___ EXERCISE MATERIAL ___

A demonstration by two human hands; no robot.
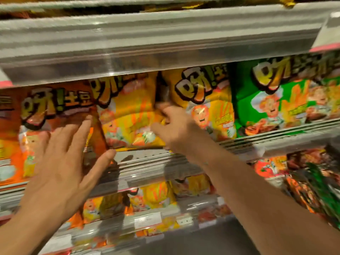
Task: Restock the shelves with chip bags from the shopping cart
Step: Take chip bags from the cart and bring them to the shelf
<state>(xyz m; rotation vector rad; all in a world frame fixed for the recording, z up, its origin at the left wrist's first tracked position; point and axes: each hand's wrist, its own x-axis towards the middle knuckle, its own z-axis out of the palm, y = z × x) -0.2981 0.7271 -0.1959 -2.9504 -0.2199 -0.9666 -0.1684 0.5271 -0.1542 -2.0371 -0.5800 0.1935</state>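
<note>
At the front edge of the middle shelf [147, 159], I am seating a yellow chip bag [128, 116] into its row.

Judging by the row, this is the placing step; next I would need to push the bag back until it stands upright between the orange-brown bag [55, 111] and the second yellow bag [206, 100]. My right hand [174, 129] reaches forward, fingers curled on the bag's right edge. My left hand [60, 159] is raised with fingers spread flat, touching the orange-brown bag. Green bags [276, 96] fill the shelf's right end.
</note>
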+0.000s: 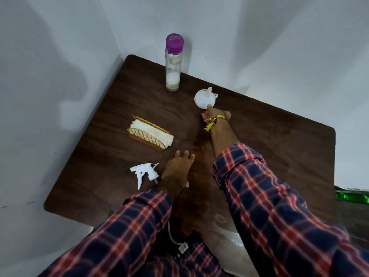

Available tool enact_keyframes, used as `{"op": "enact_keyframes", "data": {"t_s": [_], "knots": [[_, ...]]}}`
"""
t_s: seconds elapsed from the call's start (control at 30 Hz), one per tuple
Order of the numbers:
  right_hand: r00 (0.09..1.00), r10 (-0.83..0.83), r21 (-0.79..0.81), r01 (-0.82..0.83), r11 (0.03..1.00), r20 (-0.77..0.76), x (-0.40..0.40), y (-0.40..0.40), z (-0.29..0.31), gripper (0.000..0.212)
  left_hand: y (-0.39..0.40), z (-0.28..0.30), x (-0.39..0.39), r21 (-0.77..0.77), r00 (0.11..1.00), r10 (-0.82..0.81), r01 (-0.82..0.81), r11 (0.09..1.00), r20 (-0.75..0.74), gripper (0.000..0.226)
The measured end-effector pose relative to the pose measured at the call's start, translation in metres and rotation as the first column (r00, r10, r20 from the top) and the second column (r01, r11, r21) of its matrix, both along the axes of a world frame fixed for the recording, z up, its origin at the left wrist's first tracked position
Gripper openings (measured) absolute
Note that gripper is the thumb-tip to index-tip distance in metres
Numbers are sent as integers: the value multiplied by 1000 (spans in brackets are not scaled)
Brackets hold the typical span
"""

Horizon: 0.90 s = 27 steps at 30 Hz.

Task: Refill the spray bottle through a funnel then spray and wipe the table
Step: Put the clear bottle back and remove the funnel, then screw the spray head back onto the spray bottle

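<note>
Funnel [203, 97] rests upside-down on dark wooden table [279, 140] (cornered by pale walls [60, 56]).

right hand [214, 114] touching funnel [204, 97] | left hand [177, 168] beside sprayer head [144, 172]

I log: bench [259, 140], dark wood-grain, matt; funnel [202, 98] and trigger sprayer [142, 172], white plastic; bottle [173, 66], clear and glossy, purple plastic cap; holder [148, 136], gold wire, paper napkins; sleeves, plaid cloth.
</note>
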State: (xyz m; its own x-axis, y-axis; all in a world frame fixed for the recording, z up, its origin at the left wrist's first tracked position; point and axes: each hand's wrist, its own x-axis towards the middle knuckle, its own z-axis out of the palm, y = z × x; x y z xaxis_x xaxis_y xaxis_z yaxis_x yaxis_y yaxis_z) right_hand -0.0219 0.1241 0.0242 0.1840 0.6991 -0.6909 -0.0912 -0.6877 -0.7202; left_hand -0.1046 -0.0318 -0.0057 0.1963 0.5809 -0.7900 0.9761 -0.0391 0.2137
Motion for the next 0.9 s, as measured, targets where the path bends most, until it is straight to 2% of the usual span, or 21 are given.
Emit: {"op": "enact_keyframes", "data": {"t_s": [0.07,0.1,0.17,0.23,0.3,0.4,0.53,0.63,0.7,0.8,0.9], "knots": [[995,-74,16,73,997,63,-1,-11,5,36,-1,3,0,20,1000,-7,7,1000,1,116],[984,-144,55,139,989,103,-2,-21,11,27,-4,5,0,40,1000,-13,13,999,1,116],[965,-191,132,169,977,180,-4,-47,23,14,-11,11,-2,97,1000,-24,23,995,18,113],[962,-147,178,107,978,230,-4,-79,30,12,-18,17,-10,139,992,34,-51,989,121,104],[940,-53,233,-28,972,337,1,-109,32,10,-25,29,-24,191,953,157,-210,959,261,83],[822,138,219,-303,928,553,3,-145,37,10,-41,50,-51,361,871,307,-447,819,384,50],[720,321,123,-490,863,616,-12,-186,40,7,-82,62,-85,498,741,460,-670,550,489,31],[588,512,15,-666,746,626,-29,-212,34,18,-120,58,-104,550,636,577,-759,348,513,29],[492,594,5,-773,635,636,-41,-222,26,30,-138,52,-112,547,574,672,-785,290,468,31],[281,650,-54,-894,445,706,-59,-228,14,58,-157,40,-120,447,534,771,-817,365,347,41],[22,685,-246,-924,292,728,-73,-223,7,91,-172,32,-123,322,547,783,-829,457,296,52]]}}
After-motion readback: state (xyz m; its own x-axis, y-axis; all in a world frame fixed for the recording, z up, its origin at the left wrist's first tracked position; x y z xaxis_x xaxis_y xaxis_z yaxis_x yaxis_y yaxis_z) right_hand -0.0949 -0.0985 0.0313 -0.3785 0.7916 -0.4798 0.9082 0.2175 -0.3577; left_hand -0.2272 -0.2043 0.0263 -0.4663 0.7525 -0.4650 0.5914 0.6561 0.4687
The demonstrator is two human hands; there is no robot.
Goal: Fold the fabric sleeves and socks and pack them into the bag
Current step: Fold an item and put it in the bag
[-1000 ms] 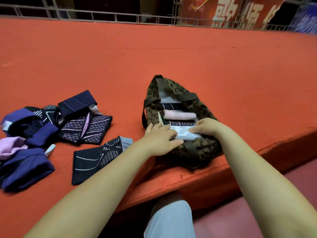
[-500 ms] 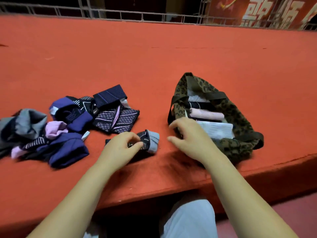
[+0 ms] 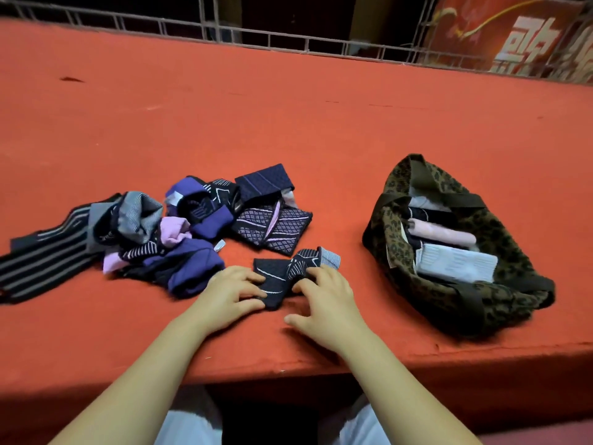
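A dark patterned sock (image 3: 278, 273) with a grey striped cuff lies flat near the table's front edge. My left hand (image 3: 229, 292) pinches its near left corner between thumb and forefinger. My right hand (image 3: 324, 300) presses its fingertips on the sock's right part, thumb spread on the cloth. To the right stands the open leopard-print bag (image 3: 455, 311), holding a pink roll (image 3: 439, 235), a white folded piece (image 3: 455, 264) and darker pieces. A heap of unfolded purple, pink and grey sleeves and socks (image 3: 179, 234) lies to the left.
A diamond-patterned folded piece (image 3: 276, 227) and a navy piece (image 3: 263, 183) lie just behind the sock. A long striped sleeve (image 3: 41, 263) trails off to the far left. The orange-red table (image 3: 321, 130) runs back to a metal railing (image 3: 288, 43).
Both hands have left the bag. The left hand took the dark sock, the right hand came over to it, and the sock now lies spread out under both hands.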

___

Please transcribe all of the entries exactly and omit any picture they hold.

A demonstration by two human hands; no robot.
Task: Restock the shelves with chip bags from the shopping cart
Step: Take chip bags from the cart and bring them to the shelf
<state>(xyz m; rotation vector rad; all in a world frame fixed for the recording, z up, its origin at the left wrist's first tracked position; point and axes: each hand's wrist, its own x-axis towards the middle knuckle, its own z-axis out of the palm, y = z × x) -0.2981 0.7271 -0.1959 -2.9504 -0.2199 -0.9666 -0.1684 0.5271 -0.1542 -2.0371 -0.5800 0.1935</state>
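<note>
At the front edge of the middle shelf [147, 159], I am seating a yellow chip bag [128, 116] into its row.

Judging by the row, this is the placing step; next I would need to push the bag back until it stands upright between the orange-brown bag [55, 111] and the second yellow bag [206, 100]. My right hand [174, 129] reaches forward, fingers curled on the bag's right edge. My left hand [60, 159] is raised with fingers spread flat, touching the orange-brown bag. Green bags [276, 96] fill the shelf's right end.
</note>
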+0.000s: 

Available tool enact_keyframes, used as `{"op": "enact_keyframes", "data": {"t_s": [_], "knots": [[_, ...]]}}`
"""
t_s: seconds elapsed from the call's start (control at 30 Hz), one per tuple
Order of the numbers:
  right_hand: r00 (0.09..1.00), r10 (-0.83..0.83), r21 (-0.79..0.81), r01 (-0.82..0.83), r11 (0.03..1.00), r20 (-0.77..0.76), x (-0.40..0.40), y (-0.40..0.40), z (-0.29..0.31), gripper (0.000..0.212)
  left_hand: y (-0.39..0.40), z (-0.28..0.30), x (-0.39..0.39), r21 (-0.77..0.77), r00 (0.11..1.00), r10 (-0.82..0.81), r01 (-0.82..0.81), r11 (0.09..1.00), r20 (-0.75..0.74), gripper (0.000..0.226)
The measured end-effector pose relative to the pose measured at the call's start, translation in metres and rotation as the first column (r00, r10, r20 from the top) and the second column (r01, r11, r21) of its matrix, both along the axes of a world frame fixed for the recording, z up, its origin at the left wrist's first tracked position
Gripper openings (measured) absolute
Note that gripper is the thumb-tip to index-tip distance in metres
Numbers are sent as integers: the value multiplied by 1000 (spans in brackets are not scaled)
Brackets hold the typical span
"""

Horizon: 0.90 s = 27 steps at 30 Hz.

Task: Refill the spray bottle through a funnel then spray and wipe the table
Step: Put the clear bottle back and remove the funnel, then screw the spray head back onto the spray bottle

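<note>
Funnel [203, 97] rests upside-down on dark wooden table [279, 140] (cornered by pale walls [60, 56]).

right hand [214, 114] touching funnel [204, 97] | left hand [177, 168] beside sprayer head [144, 172]

I log: bench [259, 140], dark wood-grain, matt; funnel [202, 98] and trigger sprayer [142, 172], white plastic; bottle [173, 66], clear and glossy, purple plastic cap; holder [148, 136], gold wire, paper napkins; sleeves, plaid cloth.
</note>
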State: (xyz m; its own x-axis, y-axis; all in a world frame fixed for the recording, z up, its origin at the left wrist's first tracked position; point and axes: each hand's wrist, its own x-axis towards the middle knuckle, its own z-axis out of the palm, y = z × x; x y z xaxis_x xaxis_y xaxis_z yaxis_x yaxis_y yaxis_z) right_hand -0.0219 0.1241 0.0242 0.1840 0.6991 -0.6909 -0.0912 -0.6877 -0.7202; left_hand -0.1046 -0.0318 -0.0057 0.1963 0.5809 -0.7900 0.9761 -0.0391 0.2137
Motion for the next 0.9 s, as measured, targets where the path bends most, until it is straight to 2% of the usual span, or 21 are given.
Emit: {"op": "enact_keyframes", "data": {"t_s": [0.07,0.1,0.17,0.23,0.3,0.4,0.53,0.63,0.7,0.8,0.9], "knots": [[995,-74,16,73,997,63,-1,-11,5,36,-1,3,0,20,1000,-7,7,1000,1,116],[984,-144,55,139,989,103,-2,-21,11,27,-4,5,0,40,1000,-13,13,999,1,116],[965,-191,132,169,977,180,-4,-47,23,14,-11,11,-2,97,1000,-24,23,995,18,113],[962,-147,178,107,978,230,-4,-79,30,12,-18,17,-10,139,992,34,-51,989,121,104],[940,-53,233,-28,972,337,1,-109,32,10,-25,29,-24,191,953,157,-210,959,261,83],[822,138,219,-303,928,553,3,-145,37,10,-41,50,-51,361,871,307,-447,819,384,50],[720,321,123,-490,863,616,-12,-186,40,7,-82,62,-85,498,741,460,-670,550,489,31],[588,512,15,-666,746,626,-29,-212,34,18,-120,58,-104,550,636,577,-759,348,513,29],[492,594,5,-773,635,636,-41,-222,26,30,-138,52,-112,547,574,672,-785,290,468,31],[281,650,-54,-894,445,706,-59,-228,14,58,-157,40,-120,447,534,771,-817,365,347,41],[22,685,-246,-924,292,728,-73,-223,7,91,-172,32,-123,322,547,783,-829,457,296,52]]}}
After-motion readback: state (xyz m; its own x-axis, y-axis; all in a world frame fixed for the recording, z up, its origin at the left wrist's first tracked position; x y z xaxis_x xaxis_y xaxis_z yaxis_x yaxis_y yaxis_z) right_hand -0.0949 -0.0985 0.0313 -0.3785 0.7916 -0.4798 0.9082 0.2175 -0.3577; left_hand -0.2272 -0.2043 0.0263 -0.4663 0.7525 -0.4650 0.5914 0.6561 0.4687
The demonstrator is two human hands; there is no robot.
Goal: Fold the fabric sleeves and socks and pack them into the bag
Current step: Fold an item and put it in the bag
[-1000 ms] 
[-500 ms] 
[+0 ms] 
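A dark patterned sock (image 3: 278, 273) with a grey striped cuff lies flat near the table's front edge. My left hand (image 3: 229, 292) pinches its near left corner between thumb and forefinger. My right hand (image 3: 324, 300) presses its fingertips on the sock's right part, thumb spread on the cloth. To the right stands the open leopard-print bag (image 3: 455, 311), holding a pink roll (image 3: 439, 235), a white folded piece (image 3: 455, 264) and darker pieces. A heap of unfolded purple, pink and grey sleeves and socks (image 3: 179, 234) lies to the left.
A diamond-patterned folded piece (image 3: 276, 227) and a navy piece (image 3: 263, 183) lie just behind the sock. A long striped sleeve (image 3: 41, 263) trails off to the far left. The orange-red table (image 3: 321, 130) runs back to a metal railing (image 3: 288, 43).
Both hands have left the bag. The left hand took the dark sock, the right hand came over to it, and the sock now lies spread out under both hands.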

What came before is the finished answer.